Ведь он был хорошим журналистом, в университете ему просили блестящее будущее. Сильный, ловкий, спортивный. Может и в морду дать при случае. Таким и должен быть прожженный репортер, эдакий журналист Фандор, который преследует своего Фантомаса – на земле, на воде, под водой и даже в воздухе! Несмотря на то, что никакого Фантомаса нет, и весь этот Фантомас – всего лишь глюк комиссара Жюва… Но разве это имеет значение?
Вернувшись, Горин увидел, что в кресле, где только что сидела Анна, царит необъятная фигура главного редактора. Со своим редактором Горин находился в состоянии перманентной вялотекущей ссоры, и давно бы сорвался и сказал ему все, что он о нем думает, если бы редактор газеты «Московская страшилка» не был женщиной.
– Итак, Юрий Петрович? – глаза редактора, как говорится, метали молнии.

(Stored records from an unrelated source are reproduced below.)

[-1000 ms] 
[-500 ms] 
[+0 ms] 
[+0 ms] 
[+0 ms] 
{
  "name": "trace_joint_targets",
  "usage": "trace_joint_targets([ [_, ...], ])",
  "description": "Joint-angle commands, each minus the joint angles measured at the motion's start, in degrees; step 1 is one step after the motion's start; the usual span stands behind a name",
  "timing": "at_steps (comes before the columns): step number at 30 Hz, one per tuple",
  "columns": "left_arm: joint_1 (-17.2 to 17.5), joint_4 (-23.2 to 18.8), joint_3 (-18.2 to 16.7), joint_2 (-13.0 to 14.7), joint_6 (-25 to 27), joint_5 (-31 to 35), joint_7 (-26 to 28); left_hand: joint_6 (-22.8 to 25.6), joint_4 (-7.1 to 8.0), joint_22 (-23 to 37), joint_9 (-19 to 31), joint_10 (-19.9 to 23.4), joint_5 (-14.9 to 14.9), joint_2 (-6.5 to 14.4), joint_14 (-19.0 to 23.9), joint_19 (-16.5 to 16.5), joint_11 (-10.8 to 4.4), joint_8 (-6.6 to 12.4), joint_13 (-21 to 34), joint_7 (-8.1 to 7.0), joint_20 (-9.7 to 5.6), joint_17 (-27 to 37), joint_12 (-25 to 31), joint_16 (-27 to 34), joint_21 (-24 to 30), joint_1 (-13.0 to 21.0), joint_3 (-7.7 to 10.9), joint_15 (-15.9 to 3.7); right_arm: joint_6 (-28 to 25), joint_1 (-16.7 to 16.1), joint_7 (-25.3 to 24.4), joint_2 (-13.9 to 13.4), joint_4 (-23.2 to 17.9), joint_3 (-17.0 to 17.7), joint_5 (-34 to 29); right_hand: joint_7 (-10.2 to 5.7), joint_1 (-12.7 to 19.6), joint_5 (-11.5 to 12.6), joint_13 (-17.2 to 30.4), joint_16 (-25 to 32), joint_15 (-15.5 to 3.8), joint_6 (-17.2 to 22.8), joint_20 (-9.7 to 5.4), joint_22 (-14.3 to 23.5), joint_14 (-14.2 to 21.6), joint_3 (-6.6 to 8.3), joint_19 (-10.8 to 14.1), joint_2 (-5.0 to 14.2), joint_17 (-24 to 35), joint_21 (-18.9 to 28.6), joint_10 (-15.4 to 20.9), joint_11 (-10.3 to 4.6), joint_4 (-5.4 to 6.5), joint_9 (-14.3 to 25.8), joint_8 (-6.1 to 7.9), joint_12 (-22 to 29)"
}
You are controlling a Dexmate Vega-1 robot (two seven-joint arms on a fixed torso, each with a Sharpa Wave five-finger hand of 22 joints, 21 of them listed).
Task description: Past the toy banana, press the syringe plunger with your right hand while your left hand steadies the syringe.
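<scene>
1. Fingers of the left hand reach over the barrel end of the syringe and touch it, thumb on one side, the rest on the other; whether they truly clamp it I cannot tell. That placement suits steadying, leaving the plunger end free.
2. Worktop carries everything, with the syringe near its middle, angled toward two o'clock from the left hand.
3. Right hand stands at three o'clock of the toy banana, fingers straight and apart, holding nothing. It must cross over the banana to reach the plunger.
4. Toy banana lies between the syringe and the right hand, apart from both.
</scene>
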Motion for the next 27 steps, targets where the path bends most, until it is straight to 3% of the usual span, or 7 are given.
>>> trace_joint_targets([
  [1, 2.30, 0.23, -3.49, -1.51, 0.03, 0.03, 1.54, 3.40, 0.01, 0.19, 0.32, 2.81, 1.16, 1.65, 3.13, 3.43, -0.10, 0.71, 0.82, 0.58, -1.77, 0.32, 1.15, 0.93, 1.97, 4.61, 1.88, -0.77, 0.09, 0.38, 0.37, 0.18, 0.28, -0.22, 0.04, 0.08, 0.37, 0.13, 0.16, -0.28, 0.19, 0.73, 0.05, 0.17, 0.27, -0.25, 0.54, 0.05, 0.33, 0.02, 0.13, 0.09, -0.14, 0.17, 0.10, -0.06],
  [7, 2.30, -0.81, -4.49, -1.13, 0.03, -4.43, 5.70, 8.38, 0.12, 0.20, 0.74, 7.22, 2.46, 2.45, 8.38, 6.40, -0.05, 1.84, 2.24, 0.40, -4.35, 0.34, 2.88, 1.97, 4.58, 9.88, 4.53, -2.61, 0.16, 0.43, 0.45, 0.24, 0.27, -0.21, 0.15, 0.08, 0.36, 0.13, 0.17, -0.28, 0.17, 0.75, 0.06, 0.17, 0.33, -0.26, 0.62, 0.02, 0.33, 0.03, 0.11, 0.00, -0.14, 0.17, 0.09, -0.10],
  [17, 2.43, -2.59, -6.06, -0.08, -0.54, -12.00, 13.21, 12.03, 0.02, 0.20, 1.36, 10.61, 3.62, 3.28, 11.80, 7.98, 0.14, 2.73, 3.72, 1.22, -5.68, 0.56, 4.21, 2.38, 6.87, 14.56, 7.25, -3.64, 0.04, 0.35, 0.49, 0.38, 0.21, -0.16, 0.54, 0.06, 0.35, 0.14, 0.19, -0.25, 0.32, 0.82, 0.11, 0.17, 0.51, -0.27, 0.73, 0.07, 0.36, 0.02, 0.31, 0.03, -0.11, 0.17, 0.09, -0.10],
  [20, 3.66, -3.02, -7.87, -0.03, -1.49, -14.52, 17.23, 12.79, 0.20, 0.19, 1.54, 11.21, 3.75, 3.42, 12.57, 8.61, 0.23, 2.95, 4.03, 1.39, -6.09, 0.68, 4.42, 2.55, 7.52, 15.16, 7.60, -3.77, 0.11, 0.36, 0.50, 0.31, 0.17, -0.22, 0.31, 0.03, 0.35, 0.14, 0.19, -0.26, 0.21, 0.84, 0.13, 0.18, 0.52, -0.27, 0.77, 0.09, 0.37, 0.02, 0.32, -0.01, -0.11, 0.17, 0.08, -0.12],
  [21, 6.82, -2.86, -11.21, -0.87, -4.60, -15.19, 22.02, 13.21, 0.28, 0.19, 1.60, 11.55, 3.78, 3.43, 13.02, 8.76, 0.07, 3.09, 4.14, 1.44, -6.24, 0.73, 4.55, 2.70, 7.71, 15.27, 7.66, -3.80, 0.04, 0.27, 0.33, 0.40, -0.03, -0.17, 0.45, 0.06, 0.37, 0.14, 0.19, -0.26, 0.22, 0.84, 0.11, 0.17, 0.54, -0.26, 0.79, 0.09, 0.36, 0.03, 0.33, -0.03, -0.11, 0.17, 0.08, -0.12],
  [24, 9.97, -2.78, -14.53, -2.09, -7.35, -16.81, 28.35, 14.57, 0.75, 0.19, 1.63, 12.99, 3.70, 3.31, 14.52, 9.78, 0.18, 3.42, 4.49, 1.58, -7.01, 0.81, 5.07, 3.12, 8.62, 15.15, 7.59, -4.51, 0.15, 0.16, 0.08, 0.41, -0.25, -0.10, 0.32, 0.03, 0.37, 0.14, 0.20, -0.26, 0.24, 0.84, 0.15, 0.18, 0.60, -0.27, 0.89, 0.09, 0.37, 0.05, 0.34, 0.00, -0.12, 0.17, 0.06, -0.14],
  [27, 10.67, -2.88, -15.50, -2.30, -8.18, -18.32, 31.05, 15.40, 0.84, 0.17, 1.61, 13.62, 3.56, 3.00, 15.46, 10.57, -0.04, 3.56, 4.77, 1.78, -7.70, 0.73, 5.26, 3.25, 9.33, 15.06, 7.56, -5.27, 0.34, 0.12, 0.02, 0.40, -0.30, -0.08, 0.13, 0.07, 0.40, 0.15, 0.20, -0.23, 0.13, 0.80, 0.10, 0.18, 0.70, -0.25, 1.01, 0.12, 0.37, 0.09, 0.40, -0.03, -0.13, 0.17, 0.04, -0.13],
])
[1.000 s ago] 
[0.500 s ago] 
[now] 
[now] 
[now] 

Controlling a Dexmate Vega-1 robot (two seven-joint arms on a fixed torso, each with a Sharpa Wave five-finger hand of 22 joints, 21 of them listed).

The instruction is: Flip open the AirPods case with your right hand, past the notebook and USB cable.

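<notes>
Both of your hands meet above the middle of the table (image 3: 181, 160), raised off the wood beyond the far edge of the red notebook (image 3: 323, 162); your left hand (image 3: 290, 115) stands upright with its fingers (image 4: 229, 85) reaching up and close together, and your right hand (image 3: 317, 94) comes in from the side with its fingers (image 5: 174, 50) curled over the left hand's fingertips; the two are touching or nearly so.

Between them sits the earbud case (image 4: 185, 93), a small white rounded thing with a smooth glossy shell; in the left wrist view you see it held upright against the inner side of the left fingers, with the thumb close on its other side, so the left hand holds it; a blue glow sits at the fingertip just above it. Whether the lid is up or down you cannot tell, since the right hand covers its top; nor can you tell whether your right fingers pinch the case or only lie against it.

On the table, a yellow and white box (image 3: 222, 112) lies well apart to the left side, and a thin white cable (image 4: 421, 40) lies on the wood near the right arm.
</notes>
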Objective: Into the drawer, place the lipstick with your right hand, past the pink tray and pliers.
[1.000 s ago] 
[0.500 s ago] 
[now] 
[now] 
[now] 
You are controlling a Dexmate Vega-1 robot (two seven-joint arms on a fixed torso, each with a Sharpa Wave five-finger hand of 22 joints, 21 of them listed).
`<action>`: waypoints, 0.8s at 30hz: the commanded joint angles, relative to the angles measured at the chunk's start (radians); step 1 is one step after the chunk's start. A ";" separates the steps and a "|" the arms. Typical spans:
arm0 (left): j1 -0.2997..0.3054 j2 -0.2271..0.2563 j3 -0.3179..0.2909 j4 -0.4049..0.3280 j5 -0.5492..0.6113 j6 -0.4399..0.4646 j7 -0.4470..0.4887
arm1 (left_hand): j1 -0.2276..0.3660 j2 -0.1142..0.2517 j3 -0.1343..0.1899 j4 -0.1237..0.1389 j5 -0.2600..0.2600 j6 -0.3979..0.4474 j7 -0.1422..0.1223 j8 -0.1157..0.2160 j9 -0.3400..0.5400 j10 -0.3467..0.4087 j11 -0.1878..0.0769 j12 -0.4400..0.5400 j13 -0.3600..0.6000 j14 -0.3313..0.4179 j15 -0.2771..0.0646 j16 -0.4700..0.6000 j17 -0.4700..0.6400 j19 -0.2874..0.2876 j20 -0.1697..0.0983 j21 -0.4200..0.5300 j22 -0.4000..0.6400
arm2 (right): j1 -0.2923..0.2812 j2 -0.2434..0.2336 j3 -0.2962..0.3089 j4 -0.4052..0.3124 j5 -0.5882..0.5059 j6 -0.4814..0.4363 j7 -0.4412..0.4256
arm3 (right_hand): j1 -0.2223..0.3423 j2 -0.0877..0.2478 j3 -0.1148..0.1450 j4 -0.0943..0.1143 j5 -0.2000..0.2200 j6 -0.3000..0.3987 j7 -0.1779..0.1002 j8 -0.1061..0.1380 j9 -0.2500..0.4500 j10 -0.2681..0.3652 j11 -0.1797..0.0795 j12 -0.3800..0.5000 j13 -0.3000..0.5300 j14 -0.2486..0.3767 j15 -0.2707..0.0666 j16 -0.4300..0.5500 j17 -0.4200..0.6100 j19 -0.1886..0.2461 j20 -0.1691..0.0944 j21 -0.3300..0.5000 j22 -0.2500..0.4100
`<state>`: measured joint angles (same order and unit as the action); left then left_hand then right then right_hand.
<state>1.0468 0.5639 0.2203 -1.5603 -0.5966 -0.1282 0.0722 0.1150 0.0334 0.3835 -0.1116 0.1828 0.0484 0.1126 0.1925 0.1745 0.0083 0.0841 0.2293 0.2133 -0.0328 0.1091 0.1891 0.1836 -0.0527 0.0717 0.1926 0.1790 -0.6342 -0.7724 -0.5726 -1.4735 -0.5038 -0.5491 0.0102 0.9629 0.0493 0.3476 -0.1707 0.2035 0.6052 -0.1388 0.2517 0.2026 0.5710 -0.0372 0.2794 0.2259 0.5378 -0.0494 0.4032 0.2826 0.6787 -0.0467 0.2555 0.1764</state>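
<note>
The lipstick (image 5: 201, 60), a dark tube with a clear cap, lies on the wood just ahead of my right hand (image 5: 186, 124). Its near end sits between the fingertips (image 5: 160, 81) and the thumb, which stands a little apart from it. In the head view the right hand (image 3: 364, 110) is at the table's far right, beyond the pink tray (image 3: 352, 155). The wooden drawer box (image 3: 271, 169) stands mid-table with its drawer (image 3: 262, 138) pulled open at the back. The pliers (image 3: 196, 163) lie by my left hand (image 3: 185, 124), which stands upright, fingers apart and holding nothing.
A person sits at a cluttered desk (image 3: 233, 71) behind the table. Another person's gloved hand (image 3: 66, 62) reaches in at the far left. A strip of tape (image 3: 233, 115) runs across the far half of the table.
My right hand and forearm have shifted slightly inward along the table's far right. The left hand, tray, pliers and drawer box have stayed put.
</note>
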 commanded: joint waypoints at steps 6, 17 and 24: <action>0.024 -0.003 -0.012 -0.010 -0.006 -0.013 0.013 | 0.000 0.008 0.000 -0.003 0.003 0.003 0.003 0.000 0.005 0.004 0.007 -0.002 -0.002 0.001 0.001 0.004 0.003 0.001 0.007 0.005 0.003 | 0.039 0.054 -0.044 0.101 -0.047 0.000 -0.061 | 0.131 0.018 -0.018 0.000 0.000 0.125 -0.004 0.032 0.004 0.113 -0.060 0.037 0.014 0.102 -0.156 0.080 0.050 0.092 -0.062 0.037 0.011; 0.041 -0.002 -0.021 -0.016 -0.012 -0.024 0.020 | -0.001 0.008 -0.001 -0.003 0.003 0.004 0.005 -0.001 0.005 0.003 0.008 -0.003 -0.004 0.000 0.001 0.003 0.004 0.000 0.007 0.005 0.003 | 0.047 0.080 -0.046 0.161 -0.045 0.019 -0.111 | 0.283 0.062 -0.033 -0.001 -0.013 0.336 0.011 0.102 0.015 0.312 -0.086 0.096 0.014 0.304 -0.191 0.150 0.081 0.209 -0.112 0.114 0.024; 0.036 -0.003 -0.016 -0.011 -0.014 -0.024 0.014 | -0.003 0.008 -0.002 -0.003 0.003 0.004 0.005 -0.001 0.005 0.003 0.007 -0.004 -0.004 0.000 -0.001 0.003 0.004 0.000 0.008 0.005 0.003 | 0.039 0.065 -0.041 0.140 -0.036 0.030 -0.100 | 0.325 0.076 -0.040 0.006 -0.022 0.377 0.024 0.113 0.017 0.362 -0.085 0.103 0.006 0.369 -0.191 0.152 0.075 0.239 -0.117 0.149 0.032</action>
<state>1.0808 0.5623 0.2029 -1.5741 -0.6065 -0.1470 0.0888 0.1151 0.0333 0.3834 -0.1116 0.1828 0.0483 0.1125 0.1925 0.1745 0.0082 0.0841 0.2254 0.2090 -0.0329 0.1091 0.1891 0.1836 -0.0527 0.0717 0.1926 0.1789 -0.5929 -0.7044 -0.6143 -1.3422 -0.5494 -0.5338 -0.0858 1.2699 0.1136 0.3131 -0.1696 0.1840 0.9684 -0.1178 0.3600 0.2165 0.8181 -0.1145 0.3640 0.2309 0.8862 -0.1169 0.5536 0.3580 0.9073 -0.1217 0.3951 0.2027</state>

– Остынь, Варвара Павловна, – мягко парировал Горин. – Вот, провожал посетителя…
То, что Горин бежал, прыгая через две ступеньки по лестнице, можно с некоторым обобщением назвать словом «провожал», да и слово «посетитель» можно в равной степени отнести как к мужчине, так и к женщине.
– Смею тебе напомнить, что ты сегодня дежуришь.
– Виноват! – Горин подобрался, как солдат перед капралом, чуть ли не щелкнув каблуками: теперь его опыт по части женской психологии исправно служил карьере журналиста.
– Итак… – начала Варвара, – Что я хочу тебе сказать? Вот уже месяц, как я ничего нового от тебя не видела. А ты у нас в штате и зарплату получаешь исправно. Где же твои сто строк в неделю?
– Это не важно, – возразил Горин. – В следующем месяце дам сразу две полосы.
– Посмотрим. И что касается последнего материала… Тебе не кажется, что это уже слишком? Ввиду специфики нашего издания, конечно, без фантазии не обойтись. Но тут ты просто перешел все границы. Неужели ты думаешь, что хотя бы один читатель поверит в эту пургу про пугало?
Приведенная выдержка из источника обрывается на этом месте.